Das Fach passt zu dir, wenn...

... du dich für deutsche Sprache und Literatur auch wissenschaftlich begeistern kannst und dich interessiert, wie Sprache, Kultur und Identität zusammenhängen. Wer Deutsch als Muttersprache hat und meint, dass Germanistik deshalb einfacher sei als Anglistik oder Romanistik, liegt falsch. Es geht darum, Sprache mit Theorien und Modellen zu durchdringen. Manchen bereitet es Schwierigkeiten, einerseits in die Romanwelt einzutauchen und sich andererseits mit dem Textaufbau und den literarischen Vorlagen zu beschäftigen. Auch kommen nicht alle mit der analytischen Herangehensweise der Sprachwissenschaft auf Anhieb klar.

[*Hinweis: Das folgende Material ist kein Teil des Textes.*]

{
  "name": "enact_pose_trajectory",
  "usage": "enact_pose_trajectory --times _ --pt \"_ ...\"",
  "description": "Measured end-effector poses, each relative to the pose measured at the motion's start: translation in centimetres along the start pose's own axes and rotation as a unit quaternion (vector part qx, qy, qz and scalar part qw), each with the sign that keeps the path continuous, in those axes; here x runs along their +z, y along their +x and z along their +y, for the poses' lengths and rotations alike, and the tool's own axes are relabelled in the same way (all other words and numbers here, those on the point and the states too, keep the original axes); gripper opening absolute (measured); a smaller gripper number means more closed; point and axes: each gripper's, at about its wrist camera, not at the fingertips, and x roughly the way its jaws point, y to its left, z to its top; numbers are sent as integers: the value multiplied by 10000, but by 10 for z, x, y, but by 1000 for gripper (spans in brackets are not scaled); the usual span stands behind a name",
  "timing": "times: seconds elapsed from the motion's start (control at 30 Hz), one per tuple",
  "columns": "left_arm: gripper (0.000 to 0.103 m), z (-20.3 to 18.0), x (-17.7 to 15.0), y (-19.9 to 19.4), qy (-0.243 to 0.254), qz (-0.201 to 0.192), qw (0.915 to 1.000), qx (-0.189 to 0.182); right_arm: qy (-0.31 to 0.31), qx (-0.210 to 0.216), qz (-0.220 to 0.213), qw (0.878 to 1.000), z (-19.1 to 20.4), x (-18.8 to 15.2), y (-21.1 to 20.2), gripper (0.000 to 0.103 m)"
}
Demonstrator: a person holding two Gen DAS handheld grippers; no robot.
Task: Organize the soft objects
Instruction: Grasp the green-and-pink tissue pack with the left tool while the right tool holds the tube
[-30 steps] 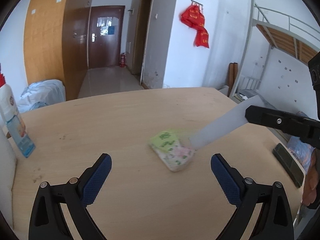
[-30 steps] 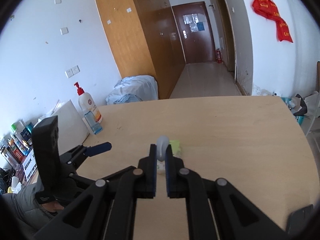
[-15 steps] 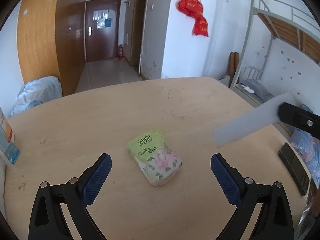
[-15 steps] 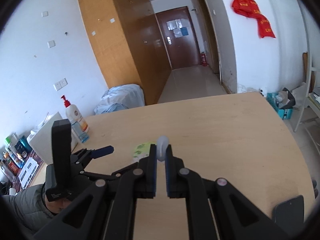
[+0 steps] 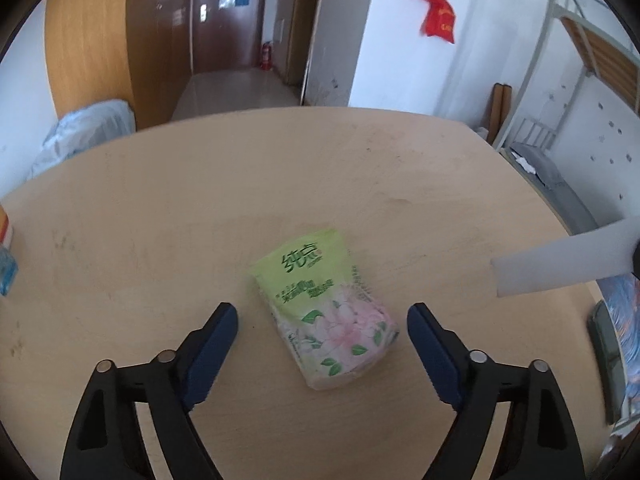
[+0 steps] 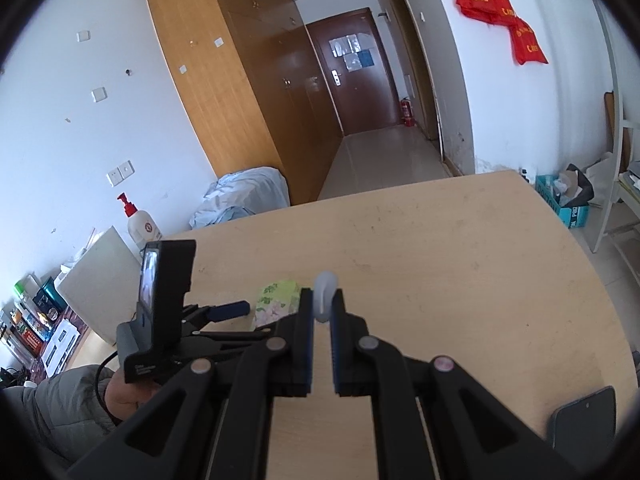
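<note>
Closer now, left tool (image 5: 322, 322) gapes around tissue pack (image 5: 326, 312); right tool (image 6: 321, 306) pinches white strip (image 6: 325, 294).

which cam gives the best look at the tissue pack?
Left wrist. The tissue pack lies whole and unobstructed on the table, between the open left gripper's fingers, print readable. The right wrist view shows only a small part of it, partly hidden behind the right gripper, which is shut on a white strip.
</note>
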Motion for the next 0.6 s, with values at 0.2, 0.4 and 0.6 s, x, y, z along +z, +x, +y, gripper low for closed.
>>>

Vielleicht überraschend: Man sollte gut Englisch können, weil die Forschungsliteratur nicht selten auf Englisch ist. »Je mehr Sprachen man beherrscht, desto besser, weil man dadurch etwa auch Literatur im Original lesen kann«, sagt Elvira Topalović. Sie ist Professorin für Germanistische Sprachdidaktik an der Uni Paderborn und Vorsitzende der Gesellschaft für Hochschulgermanistik im DGV. Einige Unis fordern Sprachnachweise bis zum Ende des Bachelors.

Gibt es einen NC?

Wer Germanistik studieren will, hat gute Chancen auf einen Platz, wenn auch nicht unbedingt an seinem Wunschort. Etwa ein Drittel der Universitäten hat einen NC, der aber oft nur zwischen Zwei und Drei liegt.